UFO Alieno, astronomi convinti: quella era una nave spaziale extraterrestre.

Era una astronave aliena, un UFO bello e buono! Ne sono convinti gli scienziati del Dipartimento di Astronomia dell’Università di Harvard (negli Stati Uniti) i quali, per voce del responsabile del team di ricerca Abraham Loeb, hanno spiegato che l’oggetto a forma di sigaro che ha attraversato il Sistema Solare l’anno scorso era qualcosa di simile ad un apparato artificiale extraterrestre inviato in quella particolare regione della galassia per raccogliere informazioni sul nostro pianeta, la Terra.

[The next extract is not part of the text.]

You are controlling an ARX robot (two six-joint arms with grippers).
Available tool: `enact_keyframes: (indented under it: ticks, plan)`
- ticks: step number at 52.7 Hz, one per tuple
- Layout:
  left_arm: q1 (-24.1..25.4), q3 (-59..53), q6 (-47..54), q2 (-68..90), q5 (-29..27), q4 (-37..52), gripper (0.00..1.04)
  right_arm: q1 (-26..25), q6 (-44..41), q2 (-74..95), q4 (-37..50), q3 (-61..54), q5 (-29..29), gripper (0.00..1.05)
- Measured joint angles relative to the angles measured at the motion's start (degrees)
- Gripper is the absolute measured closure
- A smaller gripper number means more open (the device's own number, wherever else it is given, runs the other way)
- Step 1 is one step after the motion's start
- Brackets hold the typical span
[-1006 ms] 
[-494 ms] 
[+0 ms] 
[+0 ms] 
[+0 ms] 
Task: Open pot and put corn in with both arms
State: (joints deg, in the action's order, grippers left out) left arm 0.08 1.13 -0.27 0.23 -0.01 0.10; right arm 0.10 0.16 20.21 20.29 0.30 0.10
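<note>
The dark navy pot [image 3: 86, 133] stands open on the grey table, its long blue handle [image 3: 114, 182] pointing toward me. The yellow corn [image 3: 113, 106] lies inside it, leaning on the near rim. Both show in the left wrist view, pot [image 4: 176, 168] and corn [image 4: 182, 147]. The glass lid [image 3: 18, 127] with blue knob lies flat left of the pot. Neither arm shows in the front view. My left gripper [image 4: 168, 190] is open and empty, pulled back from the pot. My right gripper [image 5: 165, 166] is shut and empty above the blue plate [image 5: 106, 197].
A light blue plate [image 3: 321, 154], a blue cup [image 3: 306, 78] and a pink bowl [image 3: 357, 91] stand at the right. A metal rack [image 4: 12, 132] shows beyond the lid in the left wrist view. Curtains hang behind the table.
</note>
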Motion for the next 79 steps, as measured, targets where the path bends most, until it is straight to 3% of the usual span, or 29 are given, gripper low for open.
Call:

L’oggetto, identificato con il nome di Oumuamua, che in hawaiano significa “un messaggero proveniente da un lontano passato”, è stato scoperto nell’ottobre 2017 dal telescopio Pan-STARRS 1 alle Hawaii. Inizialmente, si credeva che Oumuamua fosse una cometa. Quindi gli astronomi avevano espresso la teoria che si trattava di un asteroide, ma la sua imprevedibile traiettoria è rimasta qualcosa di misterioso perchè con tutti gli studi fatti non sono riusciti a definirla: “non poteva essere spiegata”.

Potrebbe, quindi, essere un’astronave aliena?

Ora, un nuovo lavoro dei ricercatori astrofisici del Smithsonian Center for Astrophysics di Harvard apre la possibilità che l’oggetto rosso scuro allungato, che è 10 volte più lungo di quanto sia largo e viaggia a una velocità di 315000 chilometri all’ora, potrebbe avere una “origine artificiale”. “Oumuamua potrebbe essere una sonda completamente operativa inviata nelle vicinanze della Terra da una civiltà extraterrestre“, hanno scritto i ricercatori nel lavoro che è stato presentato alla rivista Astrophysical Journal Letters.

La teoria si basa sulla “accelerazione eccessiva” dell’ufo o sull’imprevisto impulso alla sua velocità mentre viaggiava e alla fine ha lasciato il nostro sistema solare. Considerando un’origine artificiale, una possibilità è che Oumuamua sia una vela solare, che galleggia nello spazio interstellare come i resti di un’attrezzatura tecnologica avanzata“, hanno scritto gli autori dell’opera, in cui suggeriscono che l’oggetto potrebbe essere guidato dalle radiazioni del sole. Il documento è stato scritto da Abraham Loeb, professore e direttore di astronomia, e Shmuel Bialy, un postdottorato presso lo Smithsonian Center for Astrophysics di Harvard.